■ Your task
Write the data below out exactly as it stands. Do not include the pictures.

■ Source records
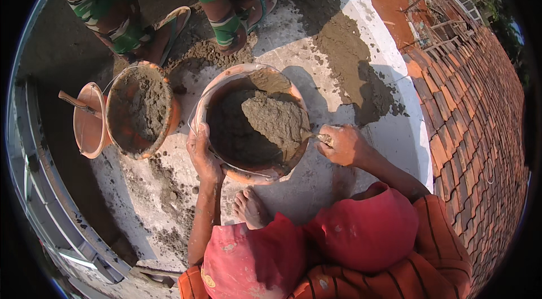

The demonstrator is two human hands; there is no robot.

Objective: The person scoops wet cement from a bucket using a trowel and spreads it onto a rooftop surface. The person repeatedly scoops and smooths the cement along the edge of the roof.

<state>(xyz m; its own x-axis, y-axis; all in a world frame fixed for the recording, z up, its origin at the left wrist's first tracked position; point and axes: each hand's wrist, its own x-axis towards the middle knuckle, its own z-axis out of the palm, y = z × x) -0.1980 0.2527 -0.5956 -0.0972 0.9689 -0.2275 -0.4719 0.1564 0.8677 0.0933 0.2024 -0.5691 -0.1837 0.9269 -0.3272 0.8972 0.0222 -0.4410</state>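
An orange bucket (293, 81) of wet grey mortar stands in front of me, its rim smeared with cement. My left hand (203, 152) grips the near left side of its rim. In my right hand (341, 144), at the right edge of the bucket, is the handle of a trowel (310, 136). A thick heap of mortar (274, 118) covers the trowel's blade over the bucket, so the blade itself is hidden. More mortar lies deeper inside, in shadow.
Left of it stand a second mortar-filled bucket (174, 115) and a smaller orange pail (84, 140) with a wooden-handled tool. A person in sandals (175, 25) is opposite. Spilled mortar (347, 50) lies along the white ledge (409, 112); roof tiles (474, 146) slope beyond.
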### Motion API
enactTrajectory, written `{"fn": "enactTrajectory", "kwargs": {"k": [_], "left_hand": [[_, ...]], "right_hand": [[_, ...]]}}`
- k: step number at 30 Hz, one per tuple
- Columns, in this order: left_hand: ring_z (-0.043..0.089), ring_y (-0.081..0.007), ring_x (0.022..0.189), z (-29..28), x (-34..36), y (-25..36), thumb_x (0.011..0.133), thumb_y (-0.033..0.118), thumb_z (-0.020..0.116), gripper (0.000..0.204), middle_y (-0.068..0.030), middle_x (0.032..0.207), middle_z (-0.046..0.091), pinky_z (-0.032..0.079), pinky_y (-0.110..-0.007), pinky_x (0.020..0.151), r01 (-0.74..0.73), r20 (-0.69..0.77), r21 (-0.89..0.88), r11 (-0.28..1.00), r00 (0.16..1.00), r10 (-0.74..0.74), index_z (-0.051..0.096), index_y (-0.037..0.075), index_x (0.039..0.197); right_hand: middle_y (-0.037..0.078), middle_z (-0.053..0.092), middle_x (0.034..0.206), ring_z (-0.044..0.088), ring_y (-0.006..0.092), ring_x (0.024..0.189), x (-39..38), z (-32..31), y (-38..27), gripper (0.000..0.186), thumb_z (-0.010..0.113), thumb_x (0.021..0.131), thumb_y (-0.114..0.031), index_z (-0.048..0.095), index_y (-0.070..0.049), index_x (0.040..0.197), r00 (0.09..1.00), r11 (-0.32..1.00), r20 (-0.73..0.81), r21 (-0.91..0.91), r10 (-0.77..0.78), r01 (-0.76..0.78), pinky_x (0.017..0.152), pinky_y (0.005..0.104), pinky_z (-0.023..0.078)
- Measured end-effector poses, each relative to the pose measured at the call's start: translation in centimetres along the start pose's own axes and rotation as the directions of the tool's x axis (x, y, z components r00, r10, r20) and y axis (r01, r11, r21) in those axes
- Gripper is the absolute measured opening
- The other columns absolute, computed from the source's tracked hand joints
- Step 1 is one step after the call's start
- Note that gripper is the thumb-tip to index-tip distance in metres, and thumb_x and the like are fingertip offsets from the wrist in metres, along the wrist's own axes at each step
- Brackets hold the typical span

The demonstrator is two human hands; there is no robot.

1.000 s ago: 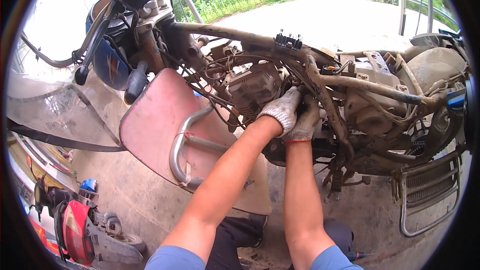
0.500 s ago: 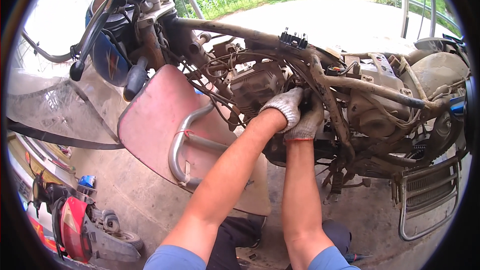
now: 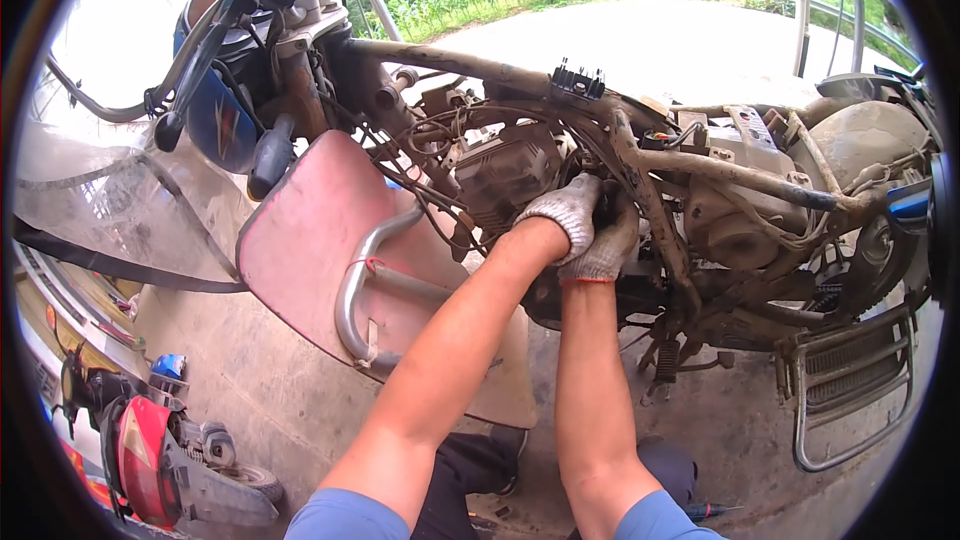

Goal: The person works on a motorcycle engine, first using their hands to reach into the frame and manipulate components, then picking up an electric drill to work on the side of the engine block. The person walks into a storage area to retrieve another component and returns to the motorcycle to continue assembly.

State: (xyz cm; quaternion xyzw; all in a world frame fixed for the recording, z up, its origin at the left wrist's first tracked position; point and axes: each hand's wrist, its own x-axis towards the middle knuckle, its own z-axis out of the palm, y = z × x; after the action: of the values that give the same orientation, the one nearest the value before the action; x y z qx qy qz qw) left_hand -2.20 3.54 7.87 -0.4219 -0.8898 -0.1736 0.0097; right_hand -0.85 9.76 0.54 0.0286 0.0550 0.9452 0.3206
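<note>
Both of my hands wear whitish knit work gloves and reach in behind the engine [image 3: 508, 168] of a dirty, stripped motorcycle. My left hand [image 3: 566, 210] lies beside the finned cylinder, fingers bent inward around a small part I cannot make out. Pressed close against it on the right, my right hand [image 3: 608, 245] has its fingers curled into the same gap, next to a slanting frame tube [image 3: 652, 210]. The hands and the dark parts around them hide what the fingers grip. Loose cables [image 3: 425, 130] run in front of the engine.
A pink panel [image 3: 320, 210] with a bent metal crash bar [image 3: 352, 310] stands left of my arms. Handlebars and a blue headlamp housing [image 3: 217, 120] are at upper left. A red scooter [image 3: 145, 450] is at lower left, a metal rack [image 3: 855, 385] at right, a screwdriver [image 3: 708, 511] on the floor.
My view has shifted slightly, moving the motorcycle a little in the picture. Both hands stay at the same spot behind the engine, with only a slight shift of the right hand and forearm leftward.
</note>
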Motion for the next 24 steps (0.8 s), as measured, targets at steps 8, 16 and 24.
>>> {"fn": "enactTrajectory", "kwargs": {"k": [8,16,24], "left_hand": [[0.059,-0.0463,0.117,1.3,-0.3,-0.9,0.088,0.008,0.048,0.040,-0.0286,0.125,0.062,0.048,-0.049,0.100,0.021,-0.054,-0.070,0.997,0.998,-0.025,0.053,0.001,0.127],[0.057,-0.0475,0.121,1.1,-0.2,-0.6,0.093,0.017,0.047,0.040,-0.0300,0.131,0.059,0.048,-0.048,0.101,-0.021,-0.040,0.026,0.999,0.999,0.022,0.051,0.001,0.129],[0.058,-0.0477,0.118,0.6,-0.1,-0.8,0.087,0.010,0.050,0.037,-0.0314,0.121,0.063,0.048,-0.050,0.098,0.046,-0.030,-0.044,0.998,0.998,-0.047,0.053,0.000,0.123]], "right_hand": [[0.008,0.072,0.104,0.065,0.0220,0.098,1.4,-1.8,-0.8,0.023,0.055,0.093,-0.016,0.070,-0.004,0.107,0.984,0.989,0.177,-0.150,0.023,0.004,0.095,0.0355,0.048],[0.010,0.070,0.113,0.063,0.0259,0.108,-0.6,-0.5,-0.4,0.029,0.051,0.093,-0.019,0.069,-0.004,0.111,0.994,0.998,0.107,-0.056,0.031,-0.025,0.103,0.0390,0.045],[0.009,0.072,0.107,0.065,0.0253,0.101,1.3,-2.2,-0.2,0.025,0.053,0.094,-0.019,0.071,-0.004,0.106,0.997,0.996,0.081,-0.094,0.011,-0.003,0.098,0.0378,0.048]]}}
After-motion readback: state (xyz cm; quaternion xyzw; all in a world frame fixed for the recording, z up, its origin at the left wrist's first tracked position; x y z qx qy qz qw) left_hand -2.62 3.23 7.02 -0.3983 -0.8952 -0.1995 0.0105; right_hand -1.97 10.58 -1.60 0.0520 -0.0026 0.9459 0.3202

■ Output below
The demonstrator is two human hands; there is no robot.

Objective: The person scoops wet cement from a bucket using a trowel and spreads it onto a rooftop surface. The person repeatedly scoops and smooths the cement along the edge of the roof.

<state>(xyz m; its own x-axis, y-axis; all in a world frame fixed for the recording, z up, its origin at the left wrist's first tracked position; point and axes: each hand's wrist, its own x-axis towards the middle knuckle, its own z-axis out of the palm, y = z × x) -0.1980 0.2527 -0.5956 -0.0972 0.9689 -0.2275 -0.4719 0.1564 0.8677 0.0933 0.2024 -0.5691 -0.1837 0.9269 -0.3272 0.8972 0.0222 -0.4410</state>
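An orange bucket (293, 81) of wet grey mortar stands in front of me, its rim smeared with cement. My left hand (203, 152) grips the near left side of its rim. In my right hand (341, 144), at the right edge of the bucket, is the handle of a trowel (310, 136). A thick heap of mortar (274, 118) covers the trowel's blade over the bucket, so the blade itself is hidden. More mortar lies deeper inside, in shadow.
Left of it stand a second mortar-filled bucket (174, 115) and a smaller orange pail (84, 140) with a wooden-handled tool. A person in sandals (175, 25) is opposite. Spilled mortar (347, 50) lies along the white ledge (409, 112); roof tiles (474, 146) slope beyond.
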### Motion API
enactTrajectory, written `{"fn": "enactTrajectory", "kwargs": {"k": [_], "left_hand": [[_, ...]], "right_hand": [[_, ...]]}}`
- k: step number at 30 Hz, one per tuple
- Columns, in this order: left_hand: ring_z (-0.043..0.089), ring_y (-0.081..0.007), ring_x (0.022..0.189), z (-29..28), x (-34..36), y (-25..36), thumb_x (0.011..0.133), thumb_y (-0.033..0.118), thumb_z (-0.020..0.116), gripper (0.000..0.204), middle_y (-0.068..0.030), middle_x (0.032..0.207), middle_z (-0.046..0.091), pinky_z (-0.032..0.079), pinky_y (-0.110..-0.007), pinky_x (0.020..0.151), r01 (-0.74..0.73), r20 (-0.69..0.77), r21 (-0.89..0.88), r11 (-0.28..1.00), r00 (0.16..1.00), r10 (-0.74..0.74), index_z (-0.051..0.096), index_y (-0.037..0.075), index_x (0.039..0.197); right_hand: middle_y (-0.037..0.078), middle_z (-0.053..0.092), middle_x (0.034..0.206), ring_z (-0.044..0.088), ring_y (-0.006..0.092), ring_x (0.024..0.189), x (-39..38), z (-32..31), y (-38..27), gripper (0.000..0.186), thumb_z (-0.010..0.113), thumb_x (0.021..0.131), thumb_y (-0.114..0.031), index_z (-0.048..0.095), index_y (-0.070..0.049), index_x (0.040..0.197), r00 (0.09..1.00), r11 (-0.32..1.00), r20 (-0.73..0.81), r21 (-0.91..0.91), r10 (-0.77..0.78), r01 (-0.76..0.78), pinky_x (0.017..0.152), pinky_y (0.005..0.104), pinky_z (-0.023..0.078)
- Measured end-effector poses, each relative to the pose measured at the call's start: translation in centimetres along the start pose's own axes and rotation as the directions of the tool's x axis (x, y, z components r00, r10, r20) and y axis (r01, r11, r21) in those axes
- Gripper is the absolute measured opening
- The other columns absolute, computed from the source's tracked hand joints
- Step 1 is one step after the call's start
- Note that gripper is the thumb-tip to index-tip distance in metres, and thumb_x and the like are fingertip offsets from the wrist in metres, along the wrist's own axes at each step
- Brackets hold the typical span

The demonstrator is two human hands; there is no robot.

1.000 s ago: 
0.500 s ago: 
now: 

Goal: The person works on a motorcycle engine, first using their hands to reach into the frame and manipulate components, then picking up an electric drill to work on the side of the engine block. The person walks into a storage area to retrieve another component and returns to the motorcycle to continue assembly.

State: (xyz cm; quaternion xyzw; all in a world frame fixed for the recording, z up, its origin at the left wrist's first tracked position; point and axes: each hand's wrist, its own x-axis towards the middle knuckle, its own z-axis out of the palm, y = z × x; after the action: of the values that give the same orientation, the one nearest the value before the action; x y z qx qy qz qw) left_hand -2.20 3.54 7.87 -0.4219 -0.8898 -0.1736 0.0097; right_hand -0.85 9.76 0.54 0.0286 0.0550 0.9452 0.3206
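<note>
Both of my hands wear whitish knit work gloves and reach in behind the engine [image 3: 508, 168] of a dirty, stripped motorcycle. My left hand [image 3: 566, 210] lies beside the finned cylinder, fingers bent inward around a small part I cannot make out. Pressed close against it on the right, my right hand [image 3: 608, 245] has its fingers curled into the same gap, next to a slanting frame tube [image 3: 652, 210]. The hands and the dark parts around them hide what the fingers grip. Loose cables [image 3: 425, 130] run in front of the engine.
A pink panel [image 3: 320, 210] with a bent metal crash bar [image 3: 352, 310] stands left of my arms. Handlebars and a blue headlamp housing [image 3: 217, 120] are at upper left. A red scooter [image 3: 145, 450] is at lower left, a metal rack [image 3: 855, 385] at right, a screwdriver [image 3: 708, 511] on the floor.
My view has shifted slightly, moving the motorcycle a little in the picture. Both hands stay at the same spot behind the engine, with only a slight shift of the right hand and forearm leftward.
</note>
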Motion for the next 24 steps (0.8 s), as measured, targets at steps 8, 16 and 24.
>>> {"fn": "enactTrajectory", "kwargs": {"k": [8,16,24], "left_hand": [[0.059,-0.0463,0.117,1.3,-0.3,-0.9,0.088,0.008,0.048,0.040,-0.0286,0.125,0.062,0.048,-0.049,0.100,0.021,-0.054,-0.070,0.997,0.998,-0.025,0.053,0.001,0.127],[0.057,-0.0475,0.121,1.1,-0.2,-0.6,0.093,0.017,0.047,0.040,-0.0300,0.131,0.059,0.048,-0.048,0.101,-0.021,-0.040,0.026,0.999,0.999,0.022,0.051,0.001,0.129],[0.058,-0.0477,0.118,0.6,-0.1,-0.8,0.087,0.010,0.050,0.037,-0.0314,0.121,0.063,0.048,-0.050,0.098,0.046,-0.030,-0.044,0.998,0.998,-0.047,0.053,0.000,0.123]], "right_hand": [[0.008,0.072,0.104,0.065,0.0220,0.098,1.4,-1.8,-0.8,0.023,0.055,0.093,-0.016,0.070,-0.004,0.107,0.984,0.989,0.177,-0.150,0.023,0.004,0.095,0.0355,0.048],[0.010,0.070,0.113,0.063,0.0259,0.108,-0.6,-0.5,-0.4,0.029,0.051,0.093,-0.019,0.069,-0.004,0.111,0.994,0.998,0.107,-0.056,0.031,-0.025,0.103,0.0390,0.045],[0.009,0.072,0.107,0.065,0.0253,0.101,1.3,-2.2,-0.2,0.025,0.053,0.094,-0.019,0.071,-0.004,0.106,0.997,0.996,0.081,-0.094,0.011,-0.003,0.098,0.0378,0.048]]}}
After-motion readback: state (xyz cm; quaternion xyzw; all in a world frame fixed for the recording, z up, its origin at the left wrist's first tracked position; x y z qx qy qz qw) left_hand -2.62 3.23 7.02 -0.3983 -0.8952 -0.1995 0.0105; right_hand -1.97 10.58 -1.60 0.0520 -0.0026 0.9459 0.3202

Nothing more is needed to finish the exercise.